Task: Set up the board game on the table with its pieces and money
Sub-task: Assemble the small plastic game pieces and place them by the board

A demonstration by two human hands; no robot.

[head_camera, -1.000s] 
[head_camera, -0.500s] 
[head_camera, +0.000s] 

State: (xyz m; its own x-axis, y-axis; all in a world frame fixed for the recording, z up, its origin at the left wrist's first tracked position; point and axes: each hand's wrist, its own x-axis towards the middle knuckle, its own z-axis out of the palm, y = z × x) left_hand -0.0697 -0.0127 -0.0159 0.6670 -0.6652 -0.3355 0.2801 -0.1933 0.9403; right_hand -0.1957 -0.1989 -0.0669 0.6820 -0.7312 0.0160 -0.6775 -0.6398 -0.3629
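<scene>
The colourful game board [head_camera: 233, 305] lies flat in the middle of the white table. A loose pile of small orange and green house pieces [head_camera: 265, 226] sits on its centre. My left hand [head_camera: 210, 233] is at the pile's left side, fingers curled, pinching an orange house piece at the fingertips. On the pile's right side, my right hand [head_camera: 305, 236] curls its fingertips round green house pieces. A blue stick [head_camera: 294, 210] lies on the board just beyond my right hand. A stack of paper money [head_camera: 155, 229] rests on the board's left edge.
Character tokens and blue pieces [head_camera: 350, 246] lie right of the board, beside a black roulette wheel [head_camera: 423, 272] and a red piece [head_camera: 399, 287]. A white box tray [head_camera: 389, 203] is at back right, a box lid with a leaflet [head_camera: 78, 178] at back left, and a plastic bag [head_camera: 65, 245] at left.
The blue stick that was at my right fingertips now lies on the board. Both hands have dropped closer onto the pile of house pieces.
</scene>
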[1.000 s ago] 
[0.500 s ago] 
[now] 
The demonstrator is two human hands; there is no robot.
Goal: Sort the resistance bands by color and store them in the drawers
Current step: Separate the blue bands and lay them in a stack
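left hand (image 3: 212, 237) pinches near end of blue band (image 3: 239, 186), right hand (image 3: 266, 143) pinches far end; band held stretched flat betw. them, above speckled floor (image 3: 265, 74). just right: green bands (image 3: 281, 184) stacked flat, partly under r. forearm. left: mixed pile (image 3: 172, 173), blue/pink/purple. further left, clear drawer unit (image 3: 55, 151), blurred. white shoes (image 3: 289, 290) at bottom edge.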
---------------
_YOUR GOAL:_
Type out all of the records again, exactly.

_RESPONSE AREA:_
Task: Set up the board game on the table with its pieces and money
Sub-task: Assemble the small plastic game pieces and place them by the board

A demonstration by two human hands; no robot.

[head_camera, -1.000s] 
[head_camera, -0.500s] 
[head_camera, +0.000s] 

State: (xyz m; its own x-axis, y-axis; all in a world frame fixed for the recording, z up, its origin at the left wrist's first tracked position; point and axes: each hand's wrist, its own x-axis towards the middle knuckle, its own z-axis out of the palm, y = z × x) left_hand -0.0697 -0.0127 -0.0159 0.6670 -0.6652 -0.3355 0.2801 -0.1933 0.9403; right_hand -0.1957 -0.1989 -0.0669 0.6820 -0.7312 0.0160 -0.6775 -0.6398 -0.3629
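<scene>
The colourful game board [head_camera: 233, 305] lies flat in the middle of the white table. A loose pile of small orange and green house pieces [head_camera: 265, 226] sits on its centre. My left hand [head_camera: 210, 233] is at the pile's left side, fingers curled, pinching an orange house piece at the fingertips. On the pile's right side, my right hand [head_camera: 305, 236] curls its fingertips round green house pieces. A blue stick [head_camera: 294, 210] lies on the board just beyond my right hand. A stack of paper money [head_camera: 155, 229] rests on the board's left edge.
Character tokens and blue pieces [head_camera: 350, 246] lie right of the board, beside a black roulette wheel [head_camera: 423, 272] and a red piece [head_camera: 399, 287]. A white box tray [head_camera: 389, 203] is at back right, a box lid with a leaflet [head_camera: 78, 178] at back left, and a plastic bag [head_camera: 65, 245] at left.
The blue stick that was at my right fingertips now lies on the board. Both hands have dropped closer onto the pile of house pieces.
</scene>
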[1.000 s ago] 
[0.500 s ago] 
[now] 
The demonstrator is two human hands; there is no robot.
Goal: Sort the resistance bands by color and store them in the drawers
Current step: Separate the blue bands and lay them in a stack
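left hand (image 3: 212, 237) pinches near end of blue band (image 3: 239, 186), right hand (image 3: 266, 143) pinches far end; band held stretched flat betw. them, above speckled floor (image 3: 265, 74). just right: green bands (image 3: 281, 184) stacked flat, partly under r. forearm. left: mixed pile (image 3: 172, 173), blue/pink/purple. further left, clear drawer unit (image 3: 55, 151), blurred. white shoes (image 3: 289, 290) at bottom edge.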

That completes the answer.